Retype each line of the data below exactly, beginning with the first and ending with the one that contains "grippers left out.". Pictures do not belong in the copy.

(Dataset records)
Start of Block

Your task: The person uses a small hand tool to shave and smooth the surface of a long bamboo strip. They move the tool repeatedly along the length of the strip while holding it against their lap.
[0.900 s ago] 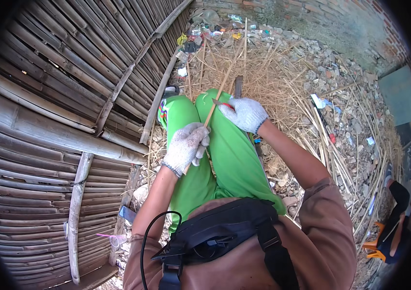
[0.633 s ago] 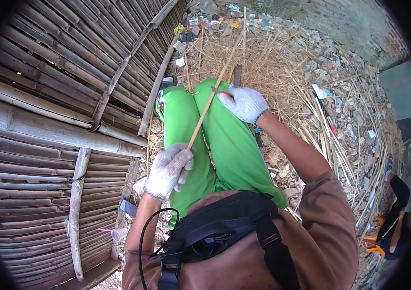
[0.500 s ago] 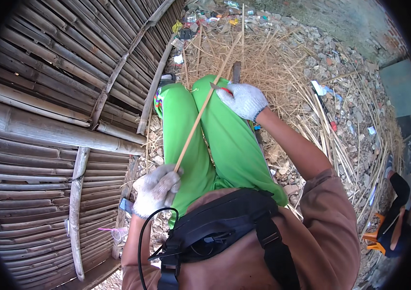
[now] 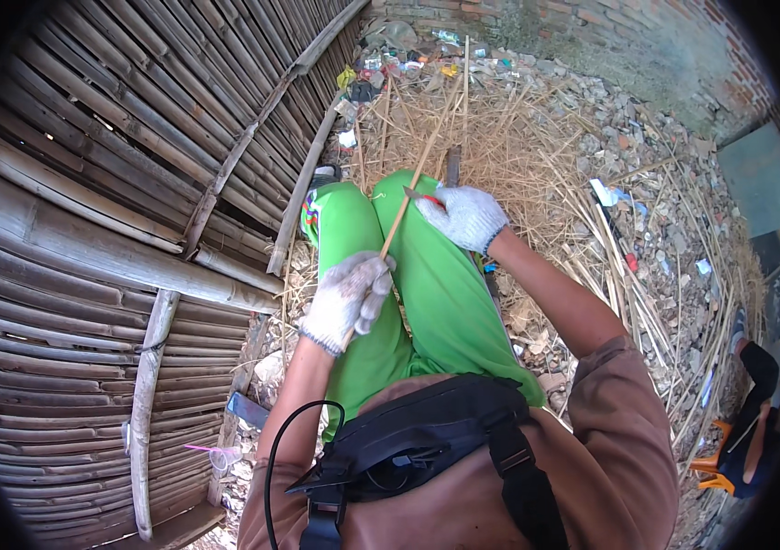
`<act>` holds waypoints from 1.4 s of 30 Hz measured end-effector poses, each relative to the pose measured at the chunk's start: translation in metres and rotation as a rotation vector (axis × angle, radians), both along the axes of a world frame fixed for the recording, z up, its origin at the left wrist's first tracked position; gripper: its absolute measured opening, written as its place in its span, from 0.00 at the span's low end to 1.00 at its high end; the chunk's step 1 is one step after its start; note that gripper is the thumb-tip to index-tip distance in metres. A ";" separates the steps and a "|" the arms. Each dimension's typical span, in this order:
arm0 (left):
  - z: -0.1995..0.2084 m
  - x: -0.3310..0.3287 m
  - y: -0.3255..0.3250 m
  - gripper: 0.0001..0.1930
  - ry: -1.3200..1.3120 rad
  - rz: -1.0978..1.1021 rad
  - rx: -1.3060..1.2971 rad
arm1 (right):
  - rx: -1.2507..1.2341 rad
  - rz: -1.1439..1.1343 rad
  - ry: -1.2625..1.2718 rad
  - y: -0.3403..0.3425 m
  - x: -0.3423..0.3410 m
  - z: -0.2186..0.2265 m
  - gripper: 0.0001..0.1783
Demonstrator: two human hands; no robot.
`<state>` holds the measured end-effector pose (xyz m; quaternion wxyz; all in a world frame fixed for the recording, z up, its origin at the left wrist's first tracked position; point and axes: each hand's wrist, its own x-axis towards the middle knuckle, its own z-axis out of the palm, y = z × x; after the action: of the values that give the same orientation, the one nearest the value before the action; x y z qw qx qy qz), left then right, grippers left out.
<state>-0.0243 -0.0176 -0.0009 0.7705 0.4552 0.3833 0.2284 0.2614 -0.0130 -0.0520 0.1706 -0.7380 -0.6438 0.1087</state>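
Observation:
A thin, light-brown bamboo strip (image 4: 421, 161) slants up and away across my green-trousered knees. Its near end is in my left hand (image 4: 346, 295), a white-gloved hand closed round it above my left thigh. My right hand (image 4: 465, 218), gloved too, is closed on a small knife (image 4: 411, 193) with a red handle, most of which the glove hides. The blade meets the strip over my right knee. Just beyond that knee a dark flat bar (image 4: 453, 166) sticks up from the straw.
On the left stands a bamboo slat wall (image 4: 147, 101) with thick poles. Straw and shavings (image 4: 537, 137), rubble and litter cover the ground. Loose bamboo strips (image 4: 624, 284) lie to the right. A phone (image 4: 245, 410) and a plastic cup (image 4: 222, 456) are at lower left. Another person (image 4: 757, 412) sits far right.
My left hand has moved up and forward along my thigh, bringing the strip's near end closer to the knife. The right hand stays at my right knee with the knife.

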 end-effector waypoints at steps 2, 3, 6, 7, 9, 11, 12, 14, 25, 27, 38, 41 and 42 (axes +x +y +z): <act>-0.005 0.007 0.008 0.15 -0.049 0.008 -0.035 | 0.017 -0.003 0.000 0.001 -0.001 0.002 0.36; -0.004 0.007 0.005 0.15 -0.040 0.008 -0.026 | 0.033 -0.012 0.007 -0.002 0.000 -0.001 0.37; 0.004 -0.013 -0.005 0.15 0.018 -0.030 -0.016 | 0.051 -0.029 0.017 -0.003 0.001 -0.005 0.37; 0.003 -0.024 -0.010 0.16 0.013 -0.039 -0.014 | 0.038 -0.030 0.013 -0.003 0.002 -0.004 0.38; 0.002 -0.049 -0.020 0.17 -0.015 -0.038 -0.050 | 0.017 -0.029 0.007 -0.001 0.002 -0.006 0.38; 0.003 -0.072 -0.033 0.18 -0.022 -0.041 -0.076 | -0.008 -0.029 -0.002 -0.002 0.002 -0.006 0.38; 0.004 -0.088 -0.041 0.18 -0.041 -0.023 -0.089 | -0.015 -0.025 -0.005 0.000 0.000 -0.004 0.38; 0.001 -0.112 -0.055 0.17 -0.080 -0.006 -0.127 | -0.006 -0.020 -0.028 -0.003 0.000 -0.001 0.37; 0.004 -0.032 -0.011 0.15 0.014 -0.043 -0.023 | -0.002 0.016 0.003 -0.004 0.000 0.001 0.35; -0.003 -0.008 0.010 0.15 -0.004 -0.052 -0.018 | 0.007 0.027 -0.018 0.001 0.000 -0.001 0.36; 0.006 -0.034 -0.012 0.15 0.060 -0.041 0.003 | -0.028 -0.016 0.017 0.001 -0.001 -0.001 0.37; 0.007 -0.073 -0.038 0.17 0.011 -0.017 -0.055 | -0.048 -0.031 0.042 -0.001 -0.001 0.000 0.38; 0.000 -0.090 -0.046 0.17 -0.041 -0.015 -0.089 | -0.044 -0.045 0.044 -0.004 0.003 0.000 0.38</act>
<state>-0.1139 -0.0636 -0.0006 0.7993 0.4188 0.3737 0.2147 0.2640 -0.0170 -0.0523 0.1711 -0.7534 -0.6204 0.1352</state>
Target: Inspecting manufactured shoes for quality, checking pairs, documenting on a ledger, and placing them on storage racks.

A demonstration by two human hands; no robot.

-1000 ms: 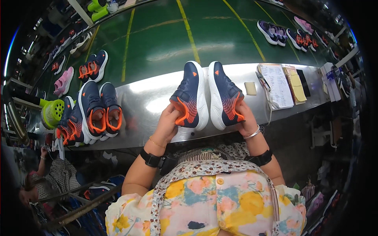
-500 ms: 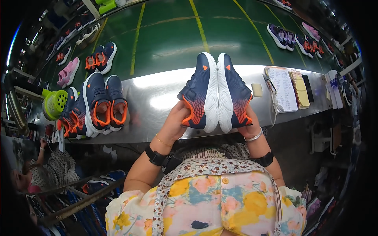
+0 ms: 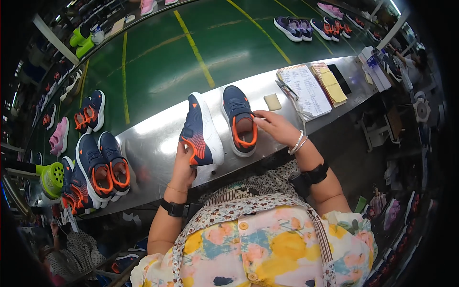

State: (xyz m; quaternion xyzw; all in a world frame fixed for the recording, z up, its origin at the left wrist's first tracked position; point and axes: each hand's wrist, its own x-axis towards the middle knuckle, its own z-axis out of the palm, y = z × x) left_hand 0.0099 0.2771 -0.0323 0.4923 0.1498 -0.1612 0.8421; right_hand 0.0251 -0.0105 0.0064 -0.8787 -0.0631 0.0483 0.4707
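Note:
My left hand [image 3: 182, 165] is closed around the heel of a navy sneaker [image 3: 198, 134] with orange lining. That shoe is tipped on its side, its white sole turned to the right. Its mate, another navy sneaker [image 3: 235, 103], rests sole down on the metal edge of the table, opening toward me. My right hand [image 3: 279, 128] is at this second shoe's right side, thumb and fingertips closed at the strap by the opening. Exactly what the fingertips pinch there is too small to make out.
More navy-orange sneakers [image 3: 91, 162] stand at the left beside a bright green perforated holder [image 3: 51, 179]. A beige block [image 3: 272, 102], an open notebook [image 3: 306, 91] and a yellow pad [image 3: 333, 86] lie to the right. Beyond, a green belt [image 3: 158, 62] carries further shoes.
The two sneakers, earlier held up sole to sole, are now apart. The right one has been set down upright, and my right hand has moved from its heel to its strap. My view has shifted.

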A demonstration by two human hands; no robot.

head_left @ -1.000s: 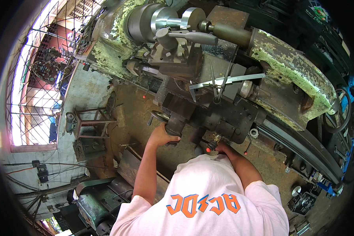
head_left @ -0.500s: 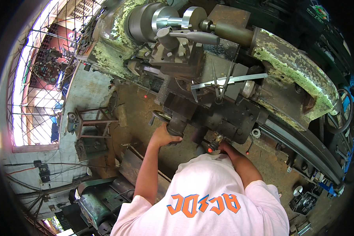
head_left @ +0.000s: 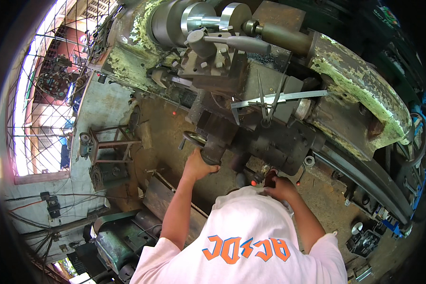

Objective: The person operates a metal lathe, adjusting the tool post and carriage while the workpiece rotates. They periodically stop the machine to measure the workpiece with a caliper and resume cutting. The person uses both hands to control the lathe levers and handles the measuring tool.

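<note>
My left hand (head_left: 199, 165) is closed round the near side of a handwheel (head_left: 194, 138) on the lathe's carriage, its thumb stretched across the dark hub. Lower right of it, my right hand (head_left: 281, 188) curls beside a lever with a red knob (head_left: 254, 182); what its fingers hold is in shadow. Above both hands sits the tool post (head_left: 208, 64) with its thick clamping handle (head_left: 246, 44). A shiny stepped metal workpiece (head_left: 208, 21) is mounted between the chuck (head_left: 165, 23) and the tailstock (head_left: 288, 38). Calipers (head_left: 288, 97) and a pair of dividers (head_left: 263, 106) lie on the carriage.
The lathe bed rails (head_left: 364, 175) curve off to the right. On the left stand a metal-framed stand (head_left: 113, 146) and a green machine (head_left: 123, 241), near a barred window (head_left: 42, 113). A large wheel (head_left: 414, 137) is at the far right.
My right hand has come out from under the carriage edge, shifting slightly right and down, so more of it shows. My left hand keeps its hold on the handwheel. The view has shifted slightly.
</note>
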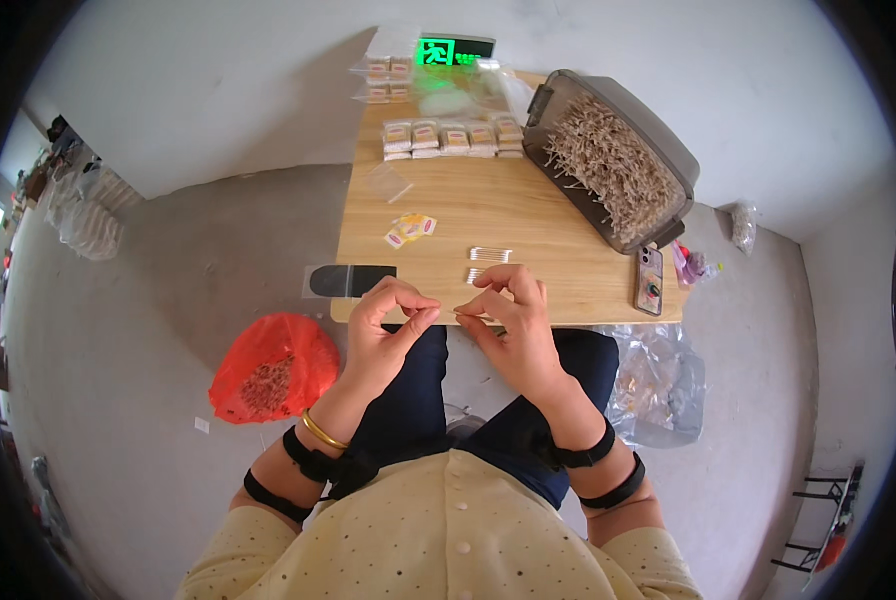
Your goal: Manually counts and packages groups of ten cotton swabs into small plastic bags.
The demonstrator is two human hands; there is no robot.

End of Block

▶ _TASK OUTPUT_:
Your task: The person uses a small hand tool to shave and smooth the surface of a long bamboo strip. They move the tool repeatedly along the length of the strip while holding it against their lap.
[0.900 s ago] 
[0.633 s ago] 
[0.500 s ago] 
[now] 
`<act>` holds waypoints from 1.4 s of 30 Hz measured end-effector poses, each relative to the pose measured at the chunk's start: translation in metres and rotation as a rotation vector (axis × angle, radians), both along the axes of a world frame fixed for the recording, z up, its origin at the left wrist's first tracked position; gripper: its absolute measured opening, written as its place in its span, from 0.00 at the span's low end to 1.00 at its high end; the chunk's step 1 is one step after its start; note that gripper is the thumb-tip to index-tip distance in metres. A ";" separates the steps and a "|" the arms. Each dimension's typical span, in this order:
arm0 (left):
  - z: -0.1995..0.2084 m
  - x: -0.3310..0.3287 m
  - y: -0.3255..0.3250 m
  - gripper: 0.0001..0.1930
  - ry: -1.3200..1.3120 rad
  - rz: -1.0978..1.1021 rad
  - rx: -1.3060..1.2971 rad
arm1 (right):
  - rx: -1.2507..1.2341 rad
  - rz: -1.1439..1.1343 rad
  - ry: -1.2625..1.2718 rad
  - y: -0.3403..0.3425 m
  - x: -0.3423..0.3410 m
  - z: -0.2186..0.2265 m
  - gripper: 0.0001..0.1783
Demonstrator: two human hands; no robot.
`<state>` holds the measured end-effector pose (xyz m; quaternion wxyz; all in a world frame fixed for the recording, z up, its origin at the left wrist's first tracked position; point and axes: each hand's wrist, its own x-axis towards the middle knuckle, its own z-axis out of the palm, y = z × x; after the action: of the values that give the same orientation, the one nearest the value before the action; x y z qw qx qy qz), left then right, grippers left out.

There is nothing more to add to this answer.